● **TASK**:
Word for word, reproduce the data that follows.

[Opening DATA EXTRACT section]

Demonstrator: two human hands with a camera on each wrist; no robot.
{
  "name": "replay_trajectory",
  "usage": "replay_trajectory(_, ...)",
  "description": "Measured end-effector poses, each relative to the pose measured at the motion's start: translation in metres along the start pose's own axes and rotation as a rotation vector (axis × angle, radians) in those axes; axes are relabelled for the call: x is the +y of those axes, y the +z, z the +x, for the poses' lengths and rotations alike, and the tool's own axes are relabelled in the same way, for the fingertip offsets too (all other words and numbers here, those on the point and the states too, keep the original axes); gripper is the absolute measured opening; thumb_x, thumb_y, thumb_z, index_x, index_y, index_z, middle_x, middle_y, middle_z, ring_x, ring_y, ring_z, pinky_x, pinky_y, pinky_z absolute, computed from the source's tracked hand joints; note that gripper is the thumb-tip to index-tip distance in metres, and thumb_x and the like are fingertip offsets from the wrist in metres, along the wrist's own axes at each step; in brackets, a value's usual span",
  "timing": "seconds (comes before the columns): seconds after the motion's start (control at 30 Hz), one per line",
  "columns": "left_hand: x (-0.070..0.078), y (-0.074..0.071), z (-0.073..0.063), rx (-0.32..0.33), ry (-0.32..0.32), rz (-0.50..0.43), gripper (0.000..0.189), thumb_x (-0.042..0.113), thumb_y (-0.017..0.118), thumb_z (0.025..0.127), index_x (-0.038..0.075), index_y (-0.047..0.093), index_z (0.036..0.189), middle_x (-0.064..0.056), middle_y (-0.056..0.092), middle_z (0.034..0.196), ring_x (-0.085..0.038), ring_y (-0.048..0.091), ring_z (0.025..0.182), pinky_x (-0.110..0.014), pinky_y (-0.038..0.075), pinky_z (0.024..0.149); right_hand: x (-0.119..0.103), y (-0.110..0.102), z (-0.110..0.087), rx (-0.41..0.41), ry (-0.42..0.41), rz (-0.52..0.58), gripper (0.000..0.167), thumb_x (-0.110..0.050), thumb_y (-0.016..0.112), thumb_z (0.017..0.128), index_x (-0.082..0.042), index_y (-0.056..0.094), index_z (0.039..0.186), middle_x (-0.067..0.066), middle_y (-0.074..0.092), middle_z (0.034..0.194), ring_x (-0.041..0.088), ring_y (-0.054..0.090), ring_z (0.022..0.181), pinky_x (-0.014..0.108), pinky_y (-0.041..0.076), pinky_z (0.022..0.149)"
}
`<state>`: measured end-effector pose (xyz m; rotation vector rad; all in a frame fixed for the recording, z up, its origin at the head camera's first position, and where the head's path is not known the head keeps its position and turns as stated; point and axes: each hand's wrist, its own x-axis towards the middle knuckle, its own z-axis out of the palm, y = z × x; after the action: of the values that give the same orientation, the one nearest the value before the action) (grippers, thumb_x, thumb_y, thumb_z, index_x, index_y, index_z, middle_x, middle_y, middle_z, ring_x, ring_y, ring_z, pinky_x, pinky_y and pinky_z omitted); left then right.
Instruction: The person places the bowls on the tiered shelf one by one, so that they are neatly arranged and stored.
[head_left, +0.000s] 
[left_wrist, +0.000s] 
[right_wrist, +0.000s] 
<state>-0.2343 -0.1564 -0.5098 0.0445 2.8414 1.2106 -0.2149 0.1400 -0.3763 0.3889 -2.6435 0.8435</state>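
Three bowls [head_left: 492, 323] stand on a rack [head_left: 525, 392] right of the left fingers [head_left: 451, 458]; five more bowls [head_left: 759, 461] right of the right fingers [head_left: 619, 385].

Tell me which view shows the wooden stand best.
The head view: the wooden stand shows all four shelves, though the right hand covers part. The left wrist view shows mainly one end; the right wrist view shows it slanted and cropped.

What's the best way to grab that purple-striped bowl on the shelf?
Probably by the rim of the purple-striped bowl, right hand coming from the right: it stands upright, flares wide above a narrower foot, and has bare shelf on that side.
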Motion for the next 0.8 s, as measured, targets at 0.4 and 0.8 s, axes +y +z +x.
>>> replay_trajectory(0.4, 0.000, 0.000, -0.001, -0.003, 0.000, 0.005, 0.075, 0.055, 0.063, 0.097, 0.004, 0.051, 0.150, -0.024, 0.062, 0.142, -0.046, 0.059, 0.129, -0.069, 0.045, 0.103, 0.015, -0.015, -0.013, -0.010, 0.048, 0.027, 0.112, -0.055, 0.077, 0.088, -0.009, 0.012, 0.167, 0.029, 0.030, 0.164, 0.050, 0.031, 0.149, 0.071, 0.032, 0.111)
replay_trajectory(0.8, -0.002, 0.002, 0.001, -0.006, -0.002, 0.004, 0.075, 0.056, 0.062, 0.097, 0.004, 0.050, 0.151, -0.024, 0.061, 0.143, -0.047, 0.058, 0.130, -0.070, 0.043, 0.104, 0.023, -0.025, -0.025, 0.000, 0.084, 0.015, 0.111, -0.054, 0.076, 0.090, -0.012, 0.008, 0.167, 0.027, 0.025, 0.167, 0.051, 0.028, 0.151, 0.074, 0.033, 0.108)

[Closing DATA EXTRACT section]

● **EXERCISE SOLUTION**:
Demonstrator: two human hands with a camera on each wrist; no robot.
{
  "name": "replay_trajectory",
  "usage": "replay_trajectory(_, ...)",
  "description": "Measured end-effector poses, each relative to the pose measured at the motion's start: translation in metres along the start pose's own axes and rotation as a rotation vector (axis × angle, radians) in those axes; axes are relabelled for the call: x is the +y of those axes, y the +z, z the +x, for the poses' lengths and rotations alike, and the tool's own axes are relabelled in the same way, for the fingertip offsets too (all other words and numbers here, those on the point and the states too, keep the original axes); gripper is the absolute measured opening; thumb_x, thumb_y, thumb_z, index_x, index_y, index_z, middle_x, middle_y, middle_z, ring_x, ring_y, ring_z, pinky_x, pinky_y, pinky_z absolute, computed from the source's tracked hand joints; note that gripper is the thumb-tip to index-tip distance in metres, and thumb_x and the like are fingertip offsets from the wrist in metres, along the wrist's own axes at each step; in brackets, a value's usual span",
  "timing": "seconds (comes before the columns): seconds after the motion's start (control at 30 Hz), one per line",
  "columns": "left_hand: x (-0.070..0.078), y (-0.074..0.071), z (-0.073..0.063), rx (-0.32..0.33), ry (-0.32..0.32), rz (-0.50..0.43), gripper (0.000..0.189), thumb_x (-0.042..0.113), thumb_y (-0.017..0.118), thumb_z (0.025..0.127), index_x (-0.038..0.075), index_y (-0.047..0.093), index_z (0.036..0.189), middle_x (-0.064..0.056), middle_y (-0.056..0.092), middle_z (0.034..0.196), ring_x (-0.085..0.038), ring_y (-0.048..0.091), ring_z (0.025..0.182), pinky_x (-0.110..0.014), pinky_y (-0.038..0.075), pinky_z (0.024..0.149); right_hand: x (-0.119..0.103), y (-0.110..0.102), z (-0.110..0.087), rx (-0.41..0.41), ry (-0.42..0.41), rz (-0.52..0.58), gripper (0.000..0.167), thumb_x (-0.110..0.050), thumb_y (-0.016..0.112), thumb_z (0.017..0.128), index_x (-0.082..0.042), index_y (-0.056..0.094), index_z (0.039..0.186), middle_x (-0.067..0.066), middle_y (-0.074..0.092), middle_z (0.034..0.194), ring_x (-0.041..0.088), ring_y (-0.054..0.090), ring_z (0.022..0.181), pinky_x (-0.014..0.108), pinky_y (-0.041..0.076), pinky_z (0.022..0.149)"
}
`<state>`: measured end-effector pose (xyz m; rotation vector rad; all in a frame fixed for the recording, z up, its origin at the head camera's first position, and where the head's path is not known the head keeps its position and turns as stated; point and axes: each hand's wrist, its own x-axis towards the middle knuckle, its own z-axis out of the palm, y = z × x; after the action: of the values that give the same orientation, the one nearest the value before the action) (grippers, thumb_x, thumb_y, thumb_z, index_x, index_y, index_z, middle_x, middle_y, middle_z, ring_x, ring_y, ring_z, pinky_x, pinky_y and pinky_z omitted); left then right.
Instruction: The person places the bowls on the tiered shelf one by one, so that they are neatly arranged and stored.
[head_left, +0.000s] 
[left_wrist, +0.000s] 
[right_wrist, +0.000s] 
<state>-0.2343 -0.1564 -0.5098 0.0445 2.8414 1.2106 -0.2149 0.1400 -0.3763 0.3889 -2.6435 0.8435</state>
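Three bowls [head_left: 492, 323] stand on a rack [head_left: 525, 392] right of the left fingers [head_left: 451, 458]; five more bowls [head_left: 759, 461] right of the right fingers [head_left: 619, 385].

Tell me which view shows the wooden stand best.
The head view: the wooden stand shows all four shelves, though the right hand covers part. The left wrist view shows mainly one end; the right wrist view shows it slanted and cropped.

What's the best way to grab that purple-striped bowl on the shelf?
Probably by the rim of the purple-striped bowl, right hand coming from the right: it stands upright, flares wide above a narrower foot, and has bare shelf on that side.
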Motion for the next 0.8 s, as measured, targets at 0.4 and 0.8 s, axes +y +z +x.
>>> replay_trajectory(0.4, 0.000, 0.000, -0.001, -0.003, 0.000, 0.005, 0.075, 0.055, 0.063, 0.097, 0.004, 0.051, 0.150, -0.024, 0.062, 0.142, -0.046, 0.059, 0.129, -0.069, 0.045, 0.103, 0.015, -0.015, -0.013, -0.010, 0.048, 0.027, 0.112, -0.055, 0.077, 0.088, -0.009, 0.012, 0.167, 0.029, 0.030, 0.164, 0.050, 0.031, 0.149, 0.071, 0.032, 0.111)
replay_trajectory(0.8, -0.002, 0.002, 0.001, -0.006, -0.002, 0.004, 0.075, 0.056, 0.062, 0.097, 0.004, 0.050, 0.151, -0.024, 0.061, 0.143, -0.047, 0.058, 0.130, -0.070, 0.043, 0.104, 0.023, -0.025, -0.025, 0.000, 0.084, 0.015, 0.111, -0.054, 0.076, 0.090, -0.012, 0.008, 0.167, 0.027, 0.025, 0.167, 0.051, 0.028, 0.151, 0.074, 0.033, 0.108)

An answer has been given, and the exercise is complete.